Standard deviation of a sample: [latex]s=\sqrt{\dfrac{\sum \left(x-\bar{x}\right)^2}{n-1}}[/latex], where [latex]\bar{x}[/latex] represents the sample mean.

Standard Deviation

  • The standard deviation is a measure of spread.
  • The value of standard deviation is always positive or zero.
  • The standard deviation is approximately the average distance of the data from the mean.
  • Mean ± SD gives a range of “typical” values 

Note: The [latex]n-1[/latex] value in the standard deviation equation for the sample is called degree of freedom ([latex]df[/latex]). Degrees of freedom refer to the maximum number of independent values. That is, the maximum number of data values that have the freedom to vary in the sample.

Within a data set, some data values can be chosen at random. However, if the data set have a set requirement, such as the data set must add up to a specific sum or mean/average, one of those value within the data set is restricted so that we can meet the set requirement.

Thus, [latex]df = n-1[/latex].

Recall the example about the amount of damage (in millions of dollars) done by [latex]30[/latex] most expensive hurricanes to hit the U.S. mainland between 1990 and 2010.

The mean cost for the [latex]30[/latex] hurricanes is [latex]13,620[/latex] millions dollars.

The standard deviation would be:

[latex]s=\sqrt{\dfrac{(105,840-13,620)^2 + (45,561-13,620)^2 + ... + (11,227-13,620)^2}{30-1}}[/latex]
[latex]s= \sqrt{\dfrac{( 92,220)^2 + (31,941)^2 + ... + (-2,393)^2}{29}}[/latex]

[latex]s= 19,491[/latex] million dollars.

Interpretation of the standard deviation: The standard deviation of [latex]19,491[/latex] million dollars tells us that, on average, the cost of the hurricanes deviates from the mean cost of [latex]13,620[/latex] million dollars by this amount.

This is a substantial standard deviation, indicating that there is a wide variation in the costs of the hurricanes. Some hurricanes caused much more damage than the average, and some caused much less, as indicated by the difference in their costs from the mean value.

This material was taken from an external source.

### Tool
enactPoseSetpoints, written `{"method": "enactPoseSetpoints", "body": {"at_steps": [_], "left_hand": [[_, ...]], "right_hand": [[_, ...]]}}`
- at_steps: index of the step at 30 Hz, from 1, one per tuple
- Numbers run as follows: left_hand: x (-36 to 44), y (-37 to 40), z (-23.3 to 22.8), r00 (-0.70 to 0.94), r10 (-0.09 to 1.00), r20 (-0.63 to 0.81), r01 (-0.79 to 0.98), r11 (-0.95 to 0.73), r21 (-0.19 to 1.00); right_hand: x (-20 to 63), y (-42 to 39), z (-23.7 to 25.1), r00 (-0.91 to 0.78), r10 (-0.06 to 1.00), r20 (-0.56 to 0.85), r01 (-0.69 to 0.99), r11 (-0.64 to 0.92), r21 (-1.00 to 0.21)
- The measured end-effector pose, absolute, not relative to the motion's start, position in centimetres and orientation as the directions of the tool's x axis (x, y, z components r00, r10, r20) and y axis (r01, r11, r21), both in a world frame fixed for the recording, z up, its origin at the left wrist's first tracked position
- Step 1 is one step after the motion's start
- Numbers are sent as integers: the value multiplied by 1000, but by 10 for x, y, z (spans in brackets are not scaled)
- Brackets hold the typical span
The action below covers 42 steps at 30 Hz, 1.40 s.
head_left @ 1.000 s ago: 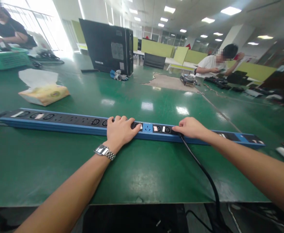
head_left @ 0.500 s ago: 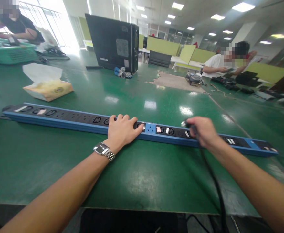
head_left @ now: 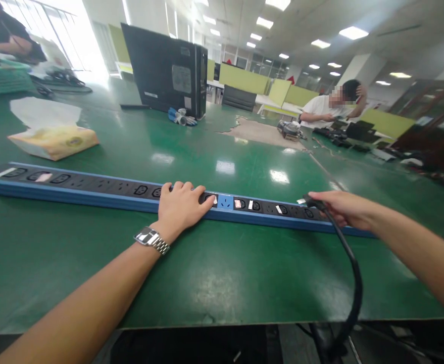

When it comes to calculating the standard deviation, especially for large data sets or when dealing with significant figures, leveraging technology is key. Tools such as statistical software [Click to open in a new tab] or a calculator can perform these calculations quickly and reduce the possibility of human error. Once we obtain the standard deviation using these technological aids, our focus should shift to interpreting what this value tells us about the variability of our data.